[SUPPLIED DATA — start]

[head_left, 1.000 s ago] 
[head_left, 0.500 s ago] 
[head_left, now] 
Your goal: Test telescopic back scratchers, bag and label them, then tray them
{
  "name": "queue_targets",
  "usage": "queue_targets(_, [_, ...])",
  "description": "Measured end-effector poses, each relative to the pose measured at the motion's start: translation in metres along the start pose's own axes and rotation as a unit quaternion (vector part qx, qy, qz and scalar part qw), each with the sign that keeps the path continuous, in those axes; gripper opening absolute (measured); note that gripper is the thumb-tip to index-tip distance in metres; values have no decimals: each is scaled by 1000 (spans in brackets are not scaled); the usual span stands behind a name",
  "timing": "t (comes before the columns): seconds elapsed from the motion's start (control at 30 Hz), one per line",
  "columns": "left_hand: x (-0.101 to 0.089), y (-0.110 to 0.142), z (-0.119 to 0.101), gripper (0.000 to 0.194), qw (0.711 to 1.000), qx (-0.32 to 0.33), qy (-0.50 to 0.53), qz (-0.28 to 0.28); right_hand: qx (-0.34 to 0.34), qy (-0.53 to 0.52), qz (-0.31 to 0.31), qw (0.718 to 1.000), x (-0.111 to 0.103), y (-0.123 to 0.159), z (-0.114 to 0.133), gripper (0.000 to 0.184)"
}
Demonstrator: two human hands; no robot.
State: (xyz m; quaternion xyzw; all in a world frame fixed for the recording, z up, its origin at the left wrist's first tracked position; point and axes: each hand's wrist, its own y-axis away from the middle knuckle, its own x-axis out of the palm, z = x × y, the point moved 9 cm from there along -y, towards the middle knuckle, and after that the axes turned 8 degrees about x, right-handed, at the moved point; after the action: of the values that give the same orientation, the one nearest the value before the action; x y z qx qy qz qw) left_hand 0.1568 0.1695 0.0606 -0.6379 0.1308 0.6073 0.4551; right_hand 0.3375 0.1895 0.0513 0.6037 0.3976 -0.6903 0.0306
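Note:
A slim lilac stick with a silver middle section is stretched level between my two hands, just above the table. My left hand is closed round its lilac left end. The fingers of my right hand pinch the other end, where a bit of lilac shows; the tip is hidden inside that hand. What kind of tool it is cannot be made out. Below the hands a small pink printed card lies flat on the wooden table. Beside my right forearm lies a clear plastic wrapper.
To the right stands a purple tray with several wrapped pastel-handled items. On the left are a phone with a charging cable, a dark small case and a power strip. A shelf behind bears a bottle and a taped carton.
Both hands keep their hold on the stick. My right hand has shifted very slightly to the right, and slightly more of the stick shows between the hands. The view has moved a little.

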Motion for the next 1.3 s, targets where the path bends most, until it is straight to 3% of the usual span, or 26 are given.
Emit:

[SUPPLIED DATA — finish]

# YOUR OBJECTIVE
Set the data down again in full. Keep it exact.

# RESPONSE TO THE EXERCISE
[head_left, 1.000 s ago] 
[head_left, 0.500 s ago] 
[head_left, now] 
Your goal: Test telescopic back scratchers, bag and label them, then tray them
{
  "name": "queue_targets",
  "usage": "queue_targets(_, [_, ...])",
  "description": "Measured end-effector poses, each relative to the pose measured at the motion's start: translation in metres along the start pose's own axes and rotation as a unit quaternion (vector part qx, qy, qz and scalar part qw), each with the sign that keeps the path continuous, in those axes; gripper opening absolute (measured); note that gripper is the thumb-tip to index-tip distance in metres; values have no decimals: each is scaled by 1000 (spans in brackets are not scaled); the usual span stands behind a name",
  "timing": "t (comes before the columns): seconds elapsed from the motion's start (control at 30 Hz), one per line",
  "columns": "left_hand: x (-0.101 to 0.089), y (-0.110 to 0.142), z (-0.119 to 0.101), gripper (0.000 to 0.194), qw (0.711 to 1.000), qx (-0.32 to 0.33), qy (-0.50 to 0.53), qz (-0.28 to 0.28); right_hand: qx (-0.34 to 0.34), qy (-0.53 to 0.52), qz (-0.31 to 0.31), qw (0.718 to 1.000), x (-0.111 to 0.103), y (-0.123 to 0.159), z (-0.114 to 0.133), gripper (0.000 to 0.184)"
}
Demonstrator: two human hands; no robot.
State: (xyz m; quaternion xyzw; all in a world frame fixed for the recording, z up, its origin at the left wrist's first tracked position; point and axes: each hand's wrist, its own y-axis away from the middle knuckle, its own x-axis out of the palm, z = x × y, the point moved 9 cm from there along -y, towards the middle knuckle, and after that the axes turned 8 degrees about x, right-handed, at the moved point; after the action: of the values that give the same orientation, the one nearest the value before the action; x y z qx qy qz qw) left_hand 0.1568 0.1695 0.0606 -0.6379 0.1308 0.6073 0.4551; right_hand 0.3375 0.1895 0.0513 0.6037 0.3976 -0.6903 0.0306
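Note:
A slim lilac stick with a silver middle section is stretched level between my two hands, just above the table. My left hand is closed round its lilac left end. The fingers of my right hand pinch the other end, where a bit of lilac shows; the tip is hidden inside that hand. What kind of tool it is cannot be made out. Below the hands a small pink printed card lies flat on the wooden table. Beside my right forearm lies a clear plastic wrapper.
To the right stands a purple tray with several wrapped pastel-handled items. On the left are a phone with a charging cable, a dark small case and a power strip. A shelf behind bears a bottle and a taped carton.
Both hands keep their hold on the stick. My right hand has shifted very slightly to the right, and slightly more of the stick shows between the hands. The view has moved a little.
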
Motion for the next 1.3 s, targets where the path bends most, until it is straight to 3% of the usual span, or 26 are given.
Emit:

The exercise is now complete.